Set down each line from the start of the material exactly, please, up to and including the one that contains "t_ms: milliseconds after".

**Supplied material**
....................

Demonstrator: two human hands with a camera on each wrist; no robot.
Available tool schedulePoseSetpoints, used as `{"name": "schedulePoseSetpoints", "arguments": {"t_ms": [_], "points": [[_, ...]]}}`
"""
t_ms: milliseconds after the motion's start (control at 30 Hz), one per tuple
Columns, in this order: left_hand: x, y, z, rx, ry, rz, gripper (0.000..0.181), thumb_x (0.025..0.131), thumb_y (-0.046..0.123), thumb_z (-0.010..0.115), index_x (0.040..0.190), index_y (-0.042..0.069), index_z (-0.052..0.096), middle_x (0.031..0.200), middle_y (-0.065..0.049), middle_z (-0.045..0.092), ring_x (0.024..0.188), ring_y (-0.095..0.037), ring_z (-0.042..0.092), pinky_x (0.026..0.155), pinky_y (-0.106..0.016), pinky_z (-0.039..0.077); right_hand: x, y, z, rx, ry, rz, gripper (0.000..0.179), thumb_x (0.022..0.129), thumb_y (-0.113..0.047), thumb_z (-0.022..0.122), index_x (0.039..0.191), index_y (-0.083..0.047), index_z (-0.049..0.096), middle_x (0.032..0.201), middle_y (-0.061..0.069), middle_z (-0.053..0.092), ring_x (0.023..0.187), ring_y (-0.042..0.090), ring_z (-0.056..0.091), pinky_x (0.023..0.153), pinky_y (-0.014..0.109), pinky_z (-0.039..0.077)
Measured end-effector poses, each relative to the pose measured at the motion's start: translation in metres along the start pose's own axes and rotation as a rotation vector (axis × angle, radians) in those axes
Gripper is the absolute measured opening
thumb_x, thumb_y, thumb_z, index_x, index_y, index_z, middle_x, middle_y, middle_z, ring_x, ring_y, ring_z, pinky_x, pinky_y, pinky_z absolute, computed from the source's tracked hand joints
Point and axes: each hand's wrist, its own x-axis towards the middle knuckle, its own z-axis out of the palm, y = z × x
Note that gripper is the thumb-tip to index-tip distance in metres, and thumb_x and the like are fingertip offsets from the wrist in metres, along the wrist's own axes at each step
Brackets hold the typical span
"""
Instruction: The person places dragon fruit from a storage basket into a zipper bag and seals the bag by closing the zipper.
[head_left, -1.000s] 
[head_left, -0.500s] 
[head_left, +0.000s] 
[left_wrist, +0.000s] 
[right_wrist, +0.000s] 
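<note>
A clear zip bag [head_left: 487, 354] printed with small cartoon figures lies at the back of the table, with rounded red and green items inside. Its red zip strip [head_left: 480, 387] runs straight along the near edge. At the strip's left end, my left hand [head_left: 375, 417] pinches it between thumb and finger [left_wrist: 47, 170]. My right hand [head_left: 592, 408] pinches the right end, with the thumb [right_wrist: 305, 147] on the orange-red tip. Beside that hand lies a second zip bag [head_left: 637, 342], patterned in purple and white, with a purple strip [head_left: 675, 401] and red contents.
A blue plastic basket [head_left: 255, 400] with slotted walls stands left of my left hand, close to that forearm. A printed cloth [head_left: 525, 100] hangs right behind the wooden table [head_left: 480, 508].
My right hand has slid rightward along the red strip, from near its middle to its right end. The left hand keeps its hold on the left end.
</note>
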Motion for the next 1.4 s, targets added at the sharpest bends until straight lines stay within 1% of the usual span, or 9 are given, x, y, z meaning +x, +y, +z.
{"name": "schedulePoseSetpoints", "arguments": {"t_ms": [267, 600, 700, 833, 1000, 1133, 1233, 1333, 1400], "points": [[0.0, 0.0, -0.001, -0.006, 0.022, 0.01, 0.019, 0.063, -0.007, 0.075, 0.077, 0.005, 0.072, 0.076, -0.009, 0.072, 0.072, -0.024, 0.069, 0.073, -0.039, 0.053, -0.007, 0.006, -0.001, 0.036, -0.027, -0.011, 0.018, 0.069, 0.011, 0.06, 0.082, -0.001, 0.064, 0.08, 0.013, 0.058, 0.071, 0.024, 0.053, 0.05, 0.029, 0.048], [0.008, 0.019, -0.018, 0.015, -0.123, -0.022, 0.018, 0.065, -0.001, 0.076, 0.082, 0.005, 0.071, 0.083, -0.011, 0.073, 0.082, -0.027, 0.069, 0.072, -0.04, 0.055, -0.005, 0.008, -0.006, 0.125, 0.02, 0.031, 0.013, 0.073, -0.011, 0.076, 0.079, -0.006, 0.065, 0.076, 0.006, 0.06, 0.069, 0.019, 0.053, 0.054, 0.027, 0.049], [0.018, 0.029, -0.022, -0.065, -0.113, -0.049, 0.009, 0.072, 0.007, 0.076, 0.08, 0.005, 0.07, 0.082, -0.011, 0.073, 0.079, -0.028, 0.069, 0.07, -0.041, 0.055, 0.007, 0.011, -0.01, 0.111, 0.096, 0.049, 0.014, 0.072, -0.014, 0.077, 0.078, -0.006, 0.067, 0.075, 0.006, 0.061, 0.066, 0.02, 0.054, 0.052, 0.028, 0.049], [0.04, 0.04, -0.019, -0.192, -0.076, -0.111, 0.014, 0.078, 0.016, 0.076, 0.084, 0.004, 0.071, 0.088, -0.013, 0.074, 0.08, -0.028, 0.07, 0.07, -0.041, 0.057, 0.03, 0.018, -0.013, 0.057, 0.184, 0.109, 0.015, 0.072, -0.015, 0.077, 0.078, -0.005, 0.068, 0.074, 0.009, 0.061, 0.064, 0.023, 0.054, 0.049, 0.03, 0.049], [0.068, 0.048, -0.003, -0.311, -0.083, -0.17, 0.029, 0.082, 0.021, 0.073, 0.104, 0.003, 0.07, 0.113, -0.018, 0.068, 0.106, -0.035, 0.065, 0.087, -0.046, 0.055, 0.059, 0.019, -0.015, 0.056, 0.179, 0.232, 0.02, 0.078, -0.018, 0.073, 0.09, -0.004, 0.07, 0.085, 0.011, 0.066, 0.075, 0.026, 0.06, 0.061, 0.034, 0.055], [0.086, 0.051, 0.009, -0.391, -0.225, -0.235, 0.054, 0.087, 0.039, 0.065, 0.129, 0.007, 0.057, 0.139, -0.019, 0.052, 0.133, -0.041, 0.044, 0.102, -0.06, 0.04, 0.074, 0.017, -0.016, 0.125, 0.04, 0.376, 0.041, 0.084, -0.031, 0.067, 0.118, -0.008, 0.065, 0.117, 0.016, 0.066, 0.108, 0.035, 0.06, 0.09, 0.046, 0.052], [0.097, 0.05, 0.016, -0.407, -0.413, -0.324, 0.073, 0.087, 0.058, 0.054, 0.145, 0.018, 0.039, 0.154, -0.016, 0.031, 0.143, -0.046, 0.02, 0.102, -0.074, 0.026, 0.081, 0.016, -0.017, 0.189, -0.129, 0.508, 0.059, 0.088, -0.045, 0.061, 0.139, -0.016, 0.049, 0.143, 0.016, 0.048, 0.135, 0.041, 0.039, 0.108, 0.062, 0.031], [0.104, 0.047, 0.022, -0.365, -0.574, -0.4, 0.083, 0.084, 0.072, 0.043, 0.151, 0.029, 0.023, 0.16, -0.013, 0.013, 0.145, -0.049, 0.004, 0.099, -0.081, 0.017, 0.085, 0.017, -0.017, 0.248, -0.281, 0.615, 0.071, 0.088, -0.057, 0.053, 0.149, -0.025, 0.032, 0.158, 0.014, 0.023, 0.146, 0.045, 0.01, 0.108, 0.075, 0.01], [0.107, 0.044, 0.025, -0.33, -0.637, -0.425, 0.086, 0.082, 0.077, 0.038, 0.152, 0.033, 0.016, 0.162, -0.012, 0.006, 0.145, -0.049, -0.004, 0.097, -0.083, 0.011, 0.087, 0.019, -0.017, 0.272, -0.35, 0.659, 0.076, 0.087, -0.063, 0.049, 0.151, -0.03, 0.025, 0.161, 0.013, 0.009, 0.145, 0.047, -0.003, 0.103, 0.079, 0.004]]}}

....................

**Response area**
Demonstrator: two human hands with a camera on each wrist; no robot.
Available tool schedulePoseSetpoints, used as `{"name": "schedulePoseSetpoints", "arguments": {"t_ms": [_], "points": [[_, ...]]}}`
"""
t_ms: milliseconds after the motion's start (control at 30 Hz), one per tuple

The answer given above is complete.